Dans un tel procès, indique-t-il aux jurés, "juger, c'est aussi douter", et douter d'un coupable peut-être trop facilement désigné. Dans ces conditions, Me Frédéric Monneret demande l'acquittement de son client.

Le verdict attendu en fin de journée

Pour rappel, Christophe Pruneta, 45 ans, est accusé d’avoir tué par balle Lucien Ansidei, un conseiller municipal de Cagnano, le soir du 3 février 2017.

L’accusé, qui avait été condamné en 2011 à une peine de 10 ans de prison au centre pénitentiaire de Borgo, était en cavale depuis mai 2016, après avoir profité d’une hospitalisation dans l’établissement psychiatrique de San Ornello pour s’évader. En février 2017, il occupait – ou avait récemment occupé – un logement se trouvant au-dessus de celui de la victime, qui l’avait auparavant également hébergé.

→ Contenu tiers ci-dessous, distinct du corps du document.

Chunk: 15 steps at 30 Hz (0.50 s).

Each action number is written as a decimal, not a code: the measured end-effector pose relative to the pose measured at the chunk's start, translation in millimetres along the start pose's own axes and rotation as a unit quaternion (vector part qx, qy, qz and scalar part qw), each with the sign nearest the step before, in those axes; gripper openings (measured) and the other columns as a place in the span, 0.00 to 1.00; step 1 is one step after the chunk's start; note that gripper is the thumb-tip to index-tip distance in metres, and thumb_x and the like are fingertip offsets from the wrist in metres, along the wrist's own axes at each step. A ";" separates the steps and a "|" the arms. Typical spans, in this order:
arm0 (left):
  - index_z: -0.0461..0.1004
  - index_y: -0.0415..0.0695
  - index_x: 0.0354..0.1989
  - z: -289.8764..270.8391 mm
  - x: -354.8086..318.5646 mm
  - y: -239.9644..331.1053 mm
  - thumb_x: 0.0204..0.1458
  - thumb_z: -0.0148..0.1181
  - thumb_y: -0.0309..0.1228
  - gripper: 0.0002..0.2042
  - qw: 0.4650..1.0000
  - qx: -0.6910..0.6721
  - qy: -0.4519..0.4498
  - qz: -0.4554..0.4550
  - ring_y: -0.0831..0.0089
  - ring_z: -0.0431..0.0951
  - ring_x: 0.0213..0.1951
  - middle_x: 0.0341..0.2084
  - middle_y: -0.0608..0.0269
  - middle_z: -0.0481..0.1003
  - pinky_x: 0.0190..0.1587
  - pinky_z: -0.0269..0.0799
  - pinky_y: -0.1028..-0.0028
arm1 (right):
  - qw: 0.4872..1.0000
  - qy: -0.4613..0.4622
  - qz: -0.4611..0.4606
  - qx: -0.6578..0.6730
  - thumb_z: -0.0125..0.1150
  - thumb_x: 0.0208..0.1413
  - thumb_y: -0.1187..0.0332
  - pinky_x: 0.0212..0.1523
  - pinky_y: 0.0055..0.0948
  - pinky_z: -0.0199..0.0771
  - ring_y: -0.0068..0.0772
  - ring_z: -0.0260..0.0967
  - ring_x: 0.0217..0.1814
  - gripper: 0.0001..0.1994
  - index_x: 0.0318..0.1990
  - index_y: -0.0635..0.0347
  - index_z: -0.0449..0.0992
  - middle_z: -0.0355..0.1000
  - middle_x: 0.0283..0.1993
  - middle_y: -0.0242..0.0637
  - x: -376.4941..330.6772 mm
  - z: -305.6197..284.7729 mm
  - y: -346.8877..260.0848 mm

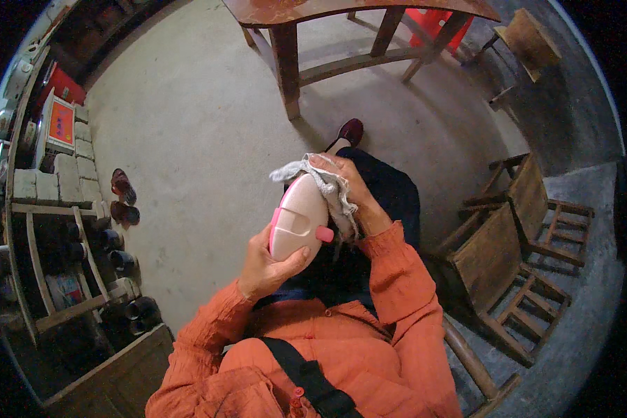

Christophe Pruneta nie, depuis le début des investigations et depuis le début du procès, fermement les faits. Il désigne un troisième homme, Luigi Bestetti, comme le véritable tireur. Une version de la nuit du drame qu’il a régulièrement révisé, face aux enquêteurs comme face à la cour, et jugée, hier, "ni crédible, ni possible", par les avocates des parties civiles, comme par l'avocat général aujourd'hui.

Le verdict est attendu en fin de journée, ce jeudi 30 novembre.